Health inequalities and infectious disease epidemics: a challenge for global health security

Health inequalities and infectious disease epidemics: a challenge for global health security

Sandra Crouse Quinn et al. Biosecur Bioterror. 2014 Sep-Oct.

Abstract

In today's global society, infectious disease outbreaks can spread quickly across the world, fueled by the rapidity with which we travel across borders and continents. Historical accounts of influenza pandemics and contemporary reports on infectious diseases clearly demonstrate that poverty, inequality, and social determinants of health create conditions for the transmission of infectious diseases, and existing health disparities or inequalities can further contribute to unequal burdens of morbidity and mortality. Yet, to date, studies of influenza pandemic plans across multiple countries find little to no recognition of health inequalities or attempts to engage disadvantaged populations to explicitly address the differential impact of a pandemic on them.

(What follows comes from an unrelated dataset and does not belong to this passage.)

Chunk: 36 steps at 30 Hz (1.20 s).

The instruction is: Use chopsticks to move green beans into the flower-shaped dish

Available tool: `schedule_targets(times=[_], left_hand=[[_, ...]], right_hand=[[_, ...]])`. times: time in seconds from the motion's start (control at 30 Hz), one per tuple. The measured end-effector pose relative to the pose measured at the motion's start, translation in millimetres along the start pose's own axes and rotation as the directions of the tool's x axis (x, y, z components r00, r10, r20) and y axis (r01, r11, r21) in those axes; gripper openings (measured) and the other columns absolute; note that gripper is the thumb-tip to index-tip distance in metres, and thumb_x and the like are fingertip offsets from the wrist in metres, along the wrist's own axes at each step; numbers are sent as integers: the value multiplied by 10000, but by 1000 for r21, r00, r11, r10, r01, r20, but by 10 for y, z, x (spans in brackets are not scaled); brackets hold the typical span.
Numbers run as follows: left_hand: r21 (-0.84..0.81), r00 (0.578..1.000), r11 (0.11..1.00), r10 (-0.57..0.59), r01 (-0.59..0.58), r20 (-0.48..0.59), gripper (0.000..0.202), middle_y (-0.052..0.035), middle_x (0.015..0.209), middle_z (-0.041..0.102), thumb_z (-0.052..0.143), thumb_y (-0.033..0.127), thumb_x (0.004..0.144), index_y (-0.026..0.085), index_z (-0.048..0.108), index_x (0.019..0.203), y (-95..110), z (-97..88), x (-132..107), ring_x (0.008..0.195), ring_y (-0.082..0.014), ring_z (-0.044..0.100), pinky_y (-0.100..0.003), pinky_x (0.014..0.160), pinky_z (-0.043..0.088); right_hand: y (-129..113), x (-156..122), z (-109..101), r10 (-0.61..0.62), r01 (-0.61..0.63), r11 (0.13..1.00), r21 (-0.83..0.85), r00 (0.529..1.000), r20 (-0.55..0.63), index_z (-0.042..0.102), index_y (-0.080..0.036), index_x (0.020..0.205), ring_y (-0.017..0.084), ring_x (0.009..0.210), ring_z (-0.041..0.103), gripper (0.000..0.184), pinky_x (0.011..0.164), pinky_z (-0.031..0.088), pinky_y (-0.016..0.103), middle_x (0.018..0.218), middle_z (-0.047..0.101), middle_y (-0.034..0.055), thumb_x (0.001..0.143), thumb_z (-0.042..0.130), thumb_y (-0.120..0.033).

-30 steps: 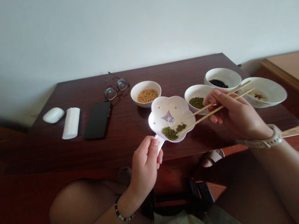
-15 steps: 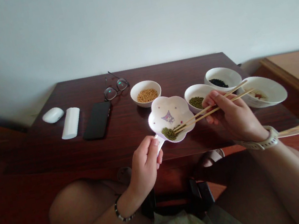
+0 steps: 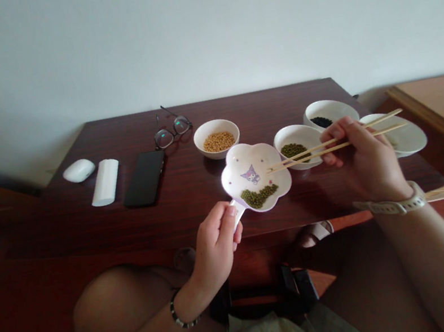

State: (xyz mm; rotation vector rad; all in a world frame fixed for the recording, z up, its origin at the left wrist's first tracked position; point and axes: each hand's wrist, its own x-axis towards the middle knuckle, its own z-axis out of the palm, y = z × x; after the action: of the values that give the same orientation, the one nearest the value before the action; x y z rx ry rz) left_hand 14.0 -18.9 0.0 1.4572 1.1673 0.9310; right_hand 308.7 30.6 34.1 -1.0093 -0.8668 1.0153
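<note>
fingertips (image 3: 330,132) of the right hand (image 3: 365,163) pinch wooden chopsticks (image 3: 302,156) firmly, their tips nearly meeting above a white flower-shaped dish (image 3: 256,154), with nothing visible between them. the left hand (image 3: 215,236) curls shut around the dish's handle (image 3: 236,210). green mung beans (image 3: 257,197) lie in the dish, just beside a white bowl (image 3: 287,134) holding more.

Eyeglasses (image 3: 169,136), black smartphone (image 3: 144,178), white mouse (image 3: 79,170) and white tube (image 3: 105,182) on wooden table (image 3: 271,105)
</note>
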Motion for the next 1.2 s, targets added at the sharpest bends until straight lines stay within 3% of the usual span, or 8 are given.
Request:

To meet the goals and objectives of the Global Health Security Agenda, we argue that international partners, from WHO to individual countries, must grapple with the social determinants of health and existing health inequalities and extend their vision to include these factors so that disease that may start among socially disadvantaged subpopulations does not go unnoticed and spread across borders. These efforts will require rethinking surveillance systems to include sociodemographic data; training local teams of researchers and community health workers who are able to not only analyze data to recognize risk factors for disease, but also use simulation methods to assess the impact of alternative policies on reducing disease; integrating social science disciplines to understand local context; and proactively anticipating shortfalls in availability of adequate healthcare resources, including vaccines. Without explicit attention to existing health inequalities and underlying social determinants of health, the Global Health Security Agenda is unlikely to succeed in its goals and objectives.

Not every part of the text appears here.